Please output the data below exactly as given, starting at its first line and stopping after the line that contains "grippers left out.".

(INFORMATION PROVIDED begins)

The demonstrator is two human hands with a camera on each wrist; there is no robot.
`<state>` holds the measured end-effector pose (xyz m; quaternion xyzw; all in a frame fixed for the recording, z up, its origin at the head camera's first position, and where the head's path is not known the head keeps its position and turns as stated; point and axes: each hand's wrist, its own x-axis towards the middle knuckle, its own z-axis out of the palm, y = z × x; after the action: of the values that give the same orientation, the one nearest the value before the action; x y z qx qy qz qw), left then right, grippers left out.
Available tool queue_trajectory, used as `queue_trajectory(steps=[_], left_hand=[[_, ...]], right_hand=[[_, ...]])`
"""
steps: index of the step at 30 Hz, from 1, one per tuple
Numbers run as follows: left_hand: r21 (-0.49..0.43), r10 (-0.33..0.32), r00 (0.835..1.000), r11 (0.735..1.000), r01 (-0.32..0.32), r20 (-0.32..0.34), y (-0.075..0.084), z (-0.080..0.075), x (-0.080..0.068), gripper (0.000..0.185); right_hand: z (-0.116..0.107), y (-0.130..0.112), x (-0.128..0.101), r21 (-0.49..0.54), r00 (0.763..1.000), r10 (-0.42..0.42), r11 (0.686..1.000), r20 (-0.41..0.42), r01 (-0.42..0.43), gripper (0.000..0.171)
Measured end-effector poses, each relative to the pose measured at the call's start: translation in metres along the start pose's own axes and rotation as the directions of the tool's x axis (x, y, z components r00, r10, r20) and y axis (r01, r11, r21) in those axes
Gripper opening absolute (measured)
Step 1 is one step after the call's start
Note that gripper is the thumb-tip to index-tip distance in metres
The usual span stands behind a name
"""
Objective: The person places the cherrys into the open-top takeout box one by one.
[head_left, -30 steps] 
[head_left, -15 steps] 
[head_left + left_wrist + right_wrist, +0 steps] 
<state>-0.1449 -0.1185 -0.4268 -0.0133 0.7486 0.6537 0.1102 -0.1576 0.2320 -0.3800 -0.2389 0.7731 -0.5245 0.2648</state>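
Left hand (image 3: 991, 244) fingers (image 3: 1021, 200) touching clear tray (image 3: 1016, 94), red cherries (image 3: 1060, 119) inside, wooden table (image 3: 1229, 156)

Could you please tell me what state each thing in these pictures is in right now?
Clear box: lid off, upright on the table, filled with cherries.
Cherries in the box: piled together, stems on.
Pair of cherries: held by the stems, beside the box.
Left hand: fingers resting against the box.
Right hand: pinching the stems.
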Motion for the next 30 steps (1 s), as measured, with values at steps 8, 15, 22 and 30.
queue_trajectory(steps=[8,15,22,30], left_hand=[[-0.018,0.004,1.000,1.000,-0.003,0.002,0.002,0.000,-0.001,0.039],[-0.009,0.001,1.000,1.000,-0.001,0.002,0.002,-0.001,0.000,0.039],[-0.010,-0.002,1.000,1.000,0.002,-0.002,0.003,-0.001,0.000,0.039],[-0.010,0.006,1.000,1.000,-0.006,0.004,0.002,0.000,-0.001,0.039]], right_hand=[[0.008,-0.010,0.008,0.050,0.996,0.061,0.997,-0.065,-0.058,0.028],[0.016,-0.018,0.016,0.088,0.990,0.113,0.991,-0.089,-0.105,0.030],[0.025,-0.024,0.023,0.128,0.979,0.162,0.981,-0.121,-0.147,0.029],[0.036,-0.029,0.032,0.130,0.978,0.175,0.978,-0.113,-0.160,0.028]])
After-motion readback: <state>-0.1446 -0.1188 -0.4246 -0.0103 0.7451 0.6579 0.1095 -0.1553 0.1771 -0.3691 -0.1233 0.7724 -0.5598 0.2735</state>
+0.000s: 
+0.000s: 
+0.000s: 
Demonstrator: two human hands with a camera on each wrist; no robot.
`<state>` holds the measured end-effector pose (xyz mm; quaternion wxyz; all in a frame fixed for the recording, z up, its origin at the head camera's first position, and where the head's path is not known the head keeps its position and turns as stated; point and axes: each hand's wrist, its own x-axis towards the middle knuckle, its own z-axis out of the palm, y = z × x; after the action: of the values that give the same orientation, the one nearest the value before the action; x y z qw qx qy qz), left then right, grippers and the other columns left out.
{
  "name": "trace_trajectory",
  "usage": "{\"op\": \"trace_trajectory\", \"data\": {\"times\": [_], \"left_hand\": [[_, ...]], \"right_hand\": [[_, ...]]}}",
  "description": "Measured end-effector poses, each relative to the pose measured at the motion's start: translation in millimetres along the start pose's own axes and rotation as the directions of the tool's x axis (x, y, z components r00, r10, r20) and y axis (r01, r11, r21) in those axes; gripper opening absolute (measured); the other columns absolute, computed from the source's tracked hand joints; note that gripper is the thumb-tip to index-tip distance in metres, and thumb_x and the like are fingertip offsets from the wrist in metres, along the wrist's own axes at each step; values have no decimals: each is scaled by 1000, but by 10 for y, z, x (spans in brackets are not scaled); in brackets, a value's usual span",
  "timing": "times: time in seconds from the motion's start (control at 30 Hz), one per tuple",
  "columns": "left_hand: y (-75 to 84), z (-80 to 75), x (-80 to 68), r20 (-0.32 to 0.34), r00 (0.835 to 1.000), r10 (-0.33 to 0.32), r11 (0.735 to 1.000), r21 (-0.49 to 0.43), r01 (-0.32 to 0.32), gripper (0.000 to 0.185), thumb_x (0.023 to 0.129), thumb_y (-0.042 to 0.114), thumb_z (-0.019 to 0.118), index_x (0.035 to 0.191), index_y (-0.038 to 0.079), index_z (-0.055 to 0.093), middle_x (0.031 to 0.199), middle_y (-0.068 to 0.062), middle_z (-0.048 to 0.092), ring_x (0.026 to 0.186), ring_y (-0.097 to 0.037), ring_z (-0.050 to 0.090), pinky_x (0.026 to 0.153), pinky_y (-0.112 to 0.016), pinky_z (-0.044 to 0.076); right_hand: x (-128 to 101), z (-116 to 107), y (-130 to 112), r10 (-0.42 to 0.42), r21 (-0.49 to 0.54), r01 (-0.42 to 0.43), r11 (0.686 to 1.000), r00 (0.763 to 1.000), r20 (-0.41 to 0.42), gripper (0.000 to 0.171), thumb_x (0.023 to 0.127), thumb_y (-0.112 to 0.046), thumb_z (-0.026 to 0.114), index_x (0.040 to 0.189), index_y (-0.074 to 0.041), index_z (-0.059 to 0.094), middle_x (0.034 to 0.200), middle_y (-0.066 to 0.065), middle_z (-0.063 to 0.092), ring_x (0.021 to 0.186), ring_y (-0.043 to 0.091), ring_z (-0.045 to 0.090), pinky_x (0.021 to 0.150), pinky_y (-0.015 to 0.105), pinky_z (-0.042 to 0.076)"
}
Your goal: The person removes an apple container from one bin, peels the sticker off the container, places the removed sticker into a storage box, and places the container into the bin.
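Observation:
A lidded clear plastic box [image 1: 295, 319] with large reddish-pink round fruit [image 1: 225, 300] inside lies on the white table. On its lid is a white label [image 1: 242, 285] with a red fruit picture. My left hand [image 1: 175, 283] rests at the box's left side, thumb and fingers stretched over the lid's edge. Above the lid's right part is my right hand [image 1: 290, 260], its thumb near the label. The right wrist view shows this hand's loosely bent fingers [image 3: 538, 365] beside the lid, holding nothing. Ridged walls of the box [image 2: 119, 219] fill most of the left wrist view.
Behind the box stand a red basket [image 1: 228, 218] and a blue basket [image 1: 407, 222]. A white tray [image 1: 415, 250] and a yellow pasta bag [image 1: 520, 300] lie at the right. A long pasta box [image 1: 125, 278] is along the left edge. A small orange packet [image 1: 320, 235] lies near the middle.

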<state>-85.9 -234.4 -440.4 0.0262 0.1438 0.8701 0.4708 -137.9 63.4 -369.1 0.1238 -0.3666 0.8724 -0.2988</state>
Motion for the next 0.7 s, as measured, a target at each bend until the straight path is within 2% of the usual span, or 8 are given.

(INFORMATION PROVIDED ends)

YOUR SOLUTION =
The demonstrator is two human hands with a camera on each wrist; there is no robot.
`<state>` holds the measured end-effector pose (xyz m; quaternion xyzw; all in a frame fixed for the recording, z up, its origin at the head camera's first position, and where the head's path is not known the head keeps its position and turns as stated; point and axes: each hand's wrist, its own x-axis towards the middle knuckle, its own z-axis out of the palm, y = z × x; after the action: of the values that give the same orientation, the one nearest the value before the action; x y z qx qy qz qw), left then right, grippers left out.

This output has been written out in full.